Look through the data below for the line with "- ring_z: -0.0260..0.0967" and the line with "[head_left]", then output those two and all lines in between, exactly as written.

Records from a dataset:
※

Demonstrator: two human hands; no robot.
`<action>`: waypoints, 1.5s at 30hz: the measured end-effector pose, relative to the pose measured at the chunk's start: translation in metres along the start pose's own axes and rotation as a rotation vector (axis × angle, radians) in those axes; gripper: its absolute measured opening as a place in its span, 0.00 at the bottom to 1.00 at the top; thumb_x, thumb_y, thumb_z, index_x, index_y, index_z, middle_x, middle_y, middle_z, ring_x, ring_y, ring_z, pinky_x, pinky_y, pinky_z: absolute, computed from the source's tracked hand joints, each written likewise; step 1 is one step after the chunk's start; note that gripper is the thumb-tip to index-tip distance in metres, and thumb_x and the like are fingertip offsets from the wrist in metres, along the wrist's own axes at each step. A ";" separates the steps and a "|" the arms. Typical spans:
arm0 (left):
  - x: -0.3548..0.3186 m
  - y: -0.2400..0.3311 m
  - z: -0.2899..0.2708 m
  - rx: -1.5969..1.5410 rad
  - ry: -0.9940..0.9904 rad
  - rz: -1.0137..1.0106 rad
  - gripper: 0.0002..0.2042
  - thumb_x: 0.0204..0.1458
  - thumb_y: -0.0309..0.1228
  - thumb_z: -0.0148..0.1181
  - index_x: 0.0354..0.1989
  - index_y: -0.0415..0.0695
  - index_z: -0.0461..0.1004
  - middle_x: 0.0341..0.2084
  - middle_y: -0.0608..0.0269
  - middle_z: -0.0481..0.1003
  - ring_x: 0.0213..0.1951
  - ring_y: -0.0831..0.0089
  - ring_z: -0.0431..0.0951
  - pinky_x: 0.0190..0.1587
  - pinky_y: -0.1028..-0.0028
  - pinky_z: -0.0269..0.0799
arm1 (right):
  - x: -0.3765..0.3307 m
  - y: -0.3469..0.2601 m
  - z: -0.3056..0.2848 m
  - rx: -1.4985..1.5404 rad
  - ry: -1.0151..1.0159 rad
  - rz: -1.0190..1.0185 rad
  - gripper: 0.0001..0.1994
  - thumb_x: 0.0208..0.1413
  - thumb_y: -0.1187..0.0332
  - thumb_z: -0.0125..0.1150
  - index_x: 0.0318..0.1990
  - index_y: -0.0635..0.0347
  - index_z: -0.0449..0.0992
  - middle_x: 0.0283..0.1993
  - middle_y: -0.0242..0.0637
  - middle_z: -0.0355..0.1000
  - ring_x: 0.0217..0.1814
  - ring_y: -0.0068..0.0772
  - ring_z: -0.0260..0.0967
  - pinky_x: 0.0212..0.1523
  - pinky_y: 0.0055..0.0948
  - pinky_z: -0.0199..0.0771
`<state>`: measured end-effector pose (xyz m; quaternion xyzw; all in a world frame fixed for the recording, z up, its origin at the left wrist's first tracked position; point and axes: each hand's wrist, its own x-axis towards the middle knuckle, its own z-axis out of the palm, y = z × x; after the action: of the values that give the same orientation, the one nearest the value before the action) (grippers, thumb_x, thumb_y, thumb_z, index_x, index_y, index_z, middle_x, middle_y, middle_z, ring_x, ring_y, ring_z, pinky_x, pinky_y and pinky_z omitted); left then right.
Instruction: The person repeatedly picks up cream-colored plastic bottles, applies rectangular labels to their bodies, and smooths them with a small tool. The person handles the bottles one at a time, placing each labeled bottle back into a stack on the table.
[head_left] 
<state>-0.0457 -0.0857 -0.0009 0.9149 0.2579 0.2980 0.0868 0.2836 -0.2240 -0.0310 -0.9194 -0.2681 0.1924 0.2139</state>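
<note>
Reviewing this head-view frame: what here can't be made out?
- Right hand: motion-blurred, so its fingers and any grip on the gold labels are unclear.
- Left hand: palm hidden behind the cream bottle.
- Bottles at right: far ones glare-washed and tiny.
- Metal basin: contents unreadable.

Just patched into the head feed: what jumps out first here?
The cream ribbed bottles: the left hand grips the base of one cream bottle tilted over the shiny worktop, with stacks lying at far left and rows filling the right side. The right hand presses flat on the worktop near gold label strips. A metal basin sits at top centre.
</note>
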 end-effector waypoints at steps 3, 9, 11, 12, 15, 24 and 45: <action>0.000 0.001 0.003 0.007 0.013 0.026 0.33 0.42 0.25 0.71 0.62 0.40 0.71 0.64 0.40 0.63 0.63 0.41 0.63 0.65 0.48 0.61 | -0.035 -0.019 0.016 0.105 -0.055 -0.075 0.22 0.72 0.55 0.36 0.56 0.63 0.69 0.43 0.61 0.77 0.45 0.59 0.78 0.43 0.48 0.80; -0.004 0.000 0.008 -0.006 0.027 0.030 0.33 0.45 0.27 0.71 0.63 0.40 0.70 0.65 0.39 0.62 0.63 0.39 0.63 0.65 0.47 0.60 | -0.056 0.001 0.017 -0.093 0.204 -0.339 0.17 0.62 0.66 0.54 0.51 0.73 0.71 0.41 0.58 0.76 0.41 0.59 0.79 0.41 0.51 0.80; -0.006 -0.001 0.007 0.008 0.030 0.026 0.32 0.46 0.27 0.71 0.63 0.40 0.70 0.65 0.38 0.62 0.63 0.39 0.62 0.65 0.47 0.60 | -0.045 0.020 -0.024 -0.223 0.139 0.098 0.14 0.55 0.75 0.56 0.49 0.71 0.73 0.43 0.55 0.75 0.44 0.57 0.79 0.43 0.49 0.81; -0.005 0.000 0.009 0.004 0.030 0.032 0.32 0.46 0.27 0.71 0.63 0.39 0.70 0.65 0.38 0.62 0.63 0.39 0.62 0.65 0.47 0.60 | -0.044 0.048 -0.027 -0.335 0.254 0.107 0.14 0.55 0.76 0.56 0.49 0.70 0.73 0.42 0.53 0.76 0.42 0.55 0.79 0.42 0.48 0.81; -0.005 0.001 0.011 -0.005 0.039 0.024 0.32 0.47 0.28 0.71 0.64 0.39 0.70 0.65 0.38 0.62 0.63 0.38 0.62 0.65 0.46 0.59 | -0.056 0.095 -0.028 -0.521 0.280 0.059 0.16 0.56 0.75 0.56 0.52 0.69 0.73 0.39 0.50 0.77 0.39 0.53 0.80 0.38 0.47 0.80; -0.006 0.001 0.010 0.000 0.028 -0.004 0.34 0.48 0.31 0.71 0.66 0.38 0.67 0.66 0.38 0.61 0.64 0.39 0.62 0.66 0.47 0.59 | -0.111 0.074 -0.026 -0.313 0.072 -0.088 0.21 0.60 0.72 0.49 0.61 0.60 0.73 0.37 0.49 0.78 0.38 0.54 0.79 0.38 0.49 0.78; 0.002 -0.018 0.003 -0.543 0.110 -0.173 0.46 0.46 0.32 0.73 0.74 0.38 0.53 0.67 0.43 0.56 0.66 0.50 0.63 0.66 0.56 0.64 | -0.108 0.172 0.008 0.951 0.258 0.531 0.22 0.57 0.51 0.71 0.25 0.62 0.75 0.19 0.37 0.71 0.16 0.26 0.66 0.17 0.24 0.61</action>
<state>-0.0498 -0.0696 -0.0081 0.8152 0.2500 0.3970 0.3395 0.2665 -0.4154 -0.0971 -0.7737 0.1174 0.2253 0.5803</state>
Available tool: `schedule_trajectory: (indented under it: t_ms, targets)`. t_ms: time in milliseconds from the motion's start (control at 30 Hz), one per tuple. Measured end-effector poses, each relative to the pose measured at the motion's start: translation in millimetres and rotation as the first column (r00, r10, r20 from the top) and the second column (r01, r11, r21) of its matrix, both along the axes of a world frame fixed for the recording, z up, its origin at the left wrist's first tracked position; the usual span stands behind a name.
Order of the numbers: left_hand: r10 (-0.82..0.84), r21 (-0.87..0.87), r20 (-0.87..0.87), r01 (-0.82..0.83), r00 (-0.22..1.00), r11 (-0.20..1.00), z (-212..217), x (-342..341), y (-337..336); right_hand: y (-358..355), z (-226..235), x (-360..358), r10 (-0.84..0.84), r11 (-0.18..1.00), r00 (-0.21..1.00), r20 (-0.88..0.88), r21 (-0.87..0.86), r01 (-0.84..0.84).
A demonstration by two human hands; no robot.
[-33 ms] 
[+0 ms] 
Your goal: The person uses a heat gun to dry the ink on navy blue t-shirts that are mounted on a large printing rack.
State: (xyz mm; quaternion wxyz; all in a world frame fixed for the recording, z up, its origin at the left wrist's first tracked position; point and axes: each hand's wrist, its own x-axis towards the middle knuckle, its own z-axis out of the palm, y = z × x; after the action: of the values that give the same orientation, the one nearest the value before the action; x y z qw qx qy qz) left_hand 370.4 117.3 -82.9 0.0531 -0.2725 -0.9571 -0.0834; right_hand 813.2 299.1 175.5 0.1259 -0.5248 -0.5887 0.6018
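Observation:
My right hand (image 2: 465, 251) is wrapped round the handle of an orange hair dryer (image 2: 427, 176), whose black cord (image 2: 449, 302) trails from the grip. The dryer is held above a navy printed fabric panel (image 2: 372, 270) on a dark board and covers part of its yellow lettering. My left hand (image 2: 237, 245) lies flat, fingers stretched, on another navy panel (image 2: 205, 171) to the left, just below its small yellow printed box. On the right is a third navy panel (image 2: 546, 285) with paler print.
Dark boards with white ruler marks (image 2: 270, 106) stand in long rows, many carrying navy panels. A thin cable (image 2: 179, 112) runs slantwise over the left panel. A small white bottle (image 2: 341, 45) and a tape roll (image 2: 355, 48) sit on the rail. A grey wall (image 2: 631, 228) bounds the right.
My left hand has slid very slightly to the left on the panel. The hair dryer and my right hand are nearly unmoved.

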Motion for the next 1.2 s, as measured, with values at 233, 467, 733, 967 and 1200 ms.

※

**Solution to this problem**:
  - ring_z: -0.0260..0.0967
  - pinky_x: 0.0212..0.1523
  - pinky_y: 0.0055..0.0948
  - pinky_z: -0.0199..0.0771
`<state>`: measured end-effector pose (xyz m; quaternion xyzw; all in a world frame fixed for the recording, z up, its origin at the left wrist's first tracked position; point and axes: each hand's wrist, its own x-axis towards the middle knuckle, its own z-axis out of the palm, y = z × x; after the action: of the values that give the same orientation, the one nearest the value before the action) (grippers, thumb_x, thumb_y, thumb_z, index_x, index_y, index_z, middle_x, middle_y, middle_z, ring_x, ring_y, ring_z, pinky_x, pinky_y and pinky_z omitted); left then right.
Instruction: The person repeatedly picks up cream-colored plastic bottles, applies rectangular labels to their bodies, and smooths them with a small tool. The person handles the bottles one at a time, placing each labeled bottle back into a stack on the table.
[head_left] 

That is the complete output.